Sus pasos le encaminan de forma invariable a la antigua Nínive.
Sus ojos solo se encienden frente al enigma de las tablas de arcilla asirias.
Ha transcurrido más de una década desde que George Smith adquiriera la costumbre de invertir el tiempo del almuerzo en visitar las salas consagradas a la cultura mesopotámica. Estudiaba por las noches, lejos de cenáculos académicos, invirtiendo en la adquisición de libros sobre arqueología una cantidad excesiva de su pequeño sueldo como grabador en una imprenta.
Pronto comenzó a despertar la curiosidad de los empleados del museo. ¿Quién era ese tipo que acudía a diario para rendir culto al fantasma de una civilización perdida, que copiaba los caracteres como un escriba, les sobrepasaba en conocimientos e incluso se atrevía a proponer originales traducciones de los pasajes? Su capacidad analítica y sus progresos interpretativos acabaron llegando a oídos de un reputado especialista colaborador de la institución, que le propuso incorporarse a la plantilla.
Esta mañana de principios de noviembre de 1872, sin embargo, su gozosa rutina va a estallar en mil pedazos por obra y gracia de un hallazgo histórico. Nada hace presagiar que algo extraordinario esté a punto de ocurrir: afuera llovizna, la gente va y viene bajo un cielo convencionalmente plomizo, los saludos y las caras de sueño se suceden a lo largo de los pasillos del gran edificio neoclásico.
George Smith se dispone a analizar uno más de los numerosos fragmentos de escritura cuneiforme extraídos de las entrañas de la tierra por la voracidad acumuladora del imperio británico.
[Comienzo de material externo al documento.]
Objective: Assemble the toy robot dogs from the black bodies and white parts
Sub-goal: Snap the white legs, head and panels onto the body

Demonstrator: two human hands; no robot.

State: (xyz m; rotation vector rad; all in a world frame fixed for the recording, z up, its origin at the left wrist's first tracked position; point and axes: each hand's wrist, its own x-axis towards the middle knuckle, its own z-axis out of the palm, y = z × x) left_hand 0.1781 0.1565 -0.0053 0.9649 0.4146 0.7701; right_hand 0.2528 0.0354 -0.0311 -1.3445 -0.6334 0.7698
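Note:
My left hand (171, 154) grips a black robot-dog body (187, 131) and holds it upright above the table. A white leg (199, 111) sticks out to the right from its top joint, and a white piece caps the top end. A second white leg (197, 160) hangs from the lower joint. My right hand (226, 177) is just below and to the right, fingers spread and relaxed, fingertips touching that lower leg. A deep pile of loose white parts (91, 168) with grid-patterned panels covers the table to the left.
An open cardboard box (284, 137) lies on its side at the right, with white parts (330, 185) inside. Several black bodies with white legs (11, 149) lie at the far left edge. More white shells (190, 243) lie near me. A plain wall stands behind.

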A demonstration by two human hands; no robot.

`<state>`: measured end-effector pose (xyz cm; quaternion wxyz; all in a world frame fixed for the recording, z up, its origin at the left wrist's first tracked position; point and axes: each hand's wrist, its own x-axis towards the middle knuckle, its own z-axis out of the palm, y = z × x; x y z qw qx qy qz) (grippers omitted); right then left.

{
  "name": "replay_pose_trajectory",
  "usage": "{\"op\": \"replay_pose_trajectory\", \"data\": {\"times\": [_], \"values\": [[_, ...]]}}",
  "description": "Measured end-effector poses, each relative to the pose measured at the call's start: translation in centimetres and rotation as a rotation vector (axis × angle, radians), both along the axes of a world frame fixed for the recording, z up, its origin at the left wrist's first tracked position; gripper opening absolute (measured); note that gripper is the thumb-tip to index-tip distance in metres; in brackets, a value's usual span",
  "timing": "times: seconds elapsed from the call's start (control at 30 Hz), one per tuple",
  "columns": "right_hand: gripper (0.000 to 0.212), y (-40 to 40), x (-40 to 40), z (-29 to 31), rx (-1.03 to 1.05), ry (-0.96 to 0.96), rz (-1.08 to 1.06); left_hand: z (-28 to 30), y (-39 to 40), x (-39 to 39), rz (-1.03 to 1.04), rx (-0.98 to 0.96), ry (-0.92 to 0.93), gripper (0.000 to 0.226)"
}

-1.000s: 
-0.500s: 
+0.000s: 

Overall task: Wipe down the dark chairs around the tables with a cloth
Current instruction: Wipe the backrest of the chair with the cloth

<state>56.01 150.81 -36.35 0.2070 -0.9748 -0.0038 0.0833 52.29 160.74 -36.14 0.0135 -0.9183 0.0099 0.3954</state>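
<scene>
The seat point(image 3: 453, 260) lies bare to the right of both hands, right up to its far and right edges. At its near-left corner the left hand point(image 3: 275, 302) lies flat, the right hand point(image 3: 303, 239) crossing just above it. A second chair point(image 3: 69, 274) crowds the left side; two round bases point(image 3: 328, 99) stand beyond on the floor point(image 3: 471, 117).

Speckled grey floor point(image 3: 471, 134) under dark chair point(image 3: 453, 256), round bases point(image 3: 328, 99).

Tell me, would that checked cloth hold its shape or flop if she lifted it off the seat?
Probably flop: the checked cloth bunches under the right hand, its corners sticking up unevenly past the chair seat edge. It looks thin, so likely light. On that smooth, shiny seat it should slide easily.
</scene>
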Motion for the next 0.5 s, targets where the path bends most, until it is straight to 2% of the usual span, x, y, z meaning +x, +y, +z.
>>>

De repente posa su atención sobre una sucesión de signos que hablan de una barca atrapada en el pico de una montaña. De una enorme inundación. De un pájaro enviado por una figura humana en busca de tierra seca.
Suda. Se estira de sus prominentes barbas. Se pone en pie. Grita. Corre por la sala. Se quita la ropa, preso de un ataque de euforia. Los presentes lo observan con estupefacción.
Ese joven hombre de extracción humilde, carácter nervioso y pasión sin límite acaba de descubrir una versión de la historia del Diluvio Universal muy anterior al Antiguo Testamento. Tiene ante sí la prueba definitiva de que la Biblia es en gran medida una recopilación de leyendas previas compartidas por milenarias civilizaciones.
Tabla sobre el Diluvio Universal del British Museum
El resto de la historia resulta algo más rutinario: la polémica presentación del descubrimiento en la Sociedad de Arqueología Bíblica de Londres; la primera expedición a la colina de Kunyunjik, donde aguardan los restos de la Biblioteca de Ashurbanipal, lugar de procedencia de los fragmentos que han dado pie a la hipótesis; el descubrimiento de nuevas reliquias que parecen ratificarla; sucesivas exploraciones; la muerte por disentería de Smith, solo cuatro años después.
Quedémonos, pues, con aquella epifanía museística, el momento en que, como un dios bifronte, Smith mira hacia el pasado y el futuro de forma simultánea; con su constatación de que una simple leyenda, compuesta de quién sabe cuántas leyendas previas, extraída del barro, escrita sobre el barro, frágil y al mismo tiempo indestructible, de que un mero vestigio, en fin, va a ser capaz de cuestionar gran parte del sistema de creencias de nuestra vanagloriada civilización. Los cimientos de Occidente a punto de ser carcomidos por la tenacidad de un asiriólogo autodidacta. La ciencia dispuesta a asestar otro duro golpe a la religión, acaso el definitivo. El mito del progreso abandonando el horizonte para dibujarse, desdeñoso, en las profundidades.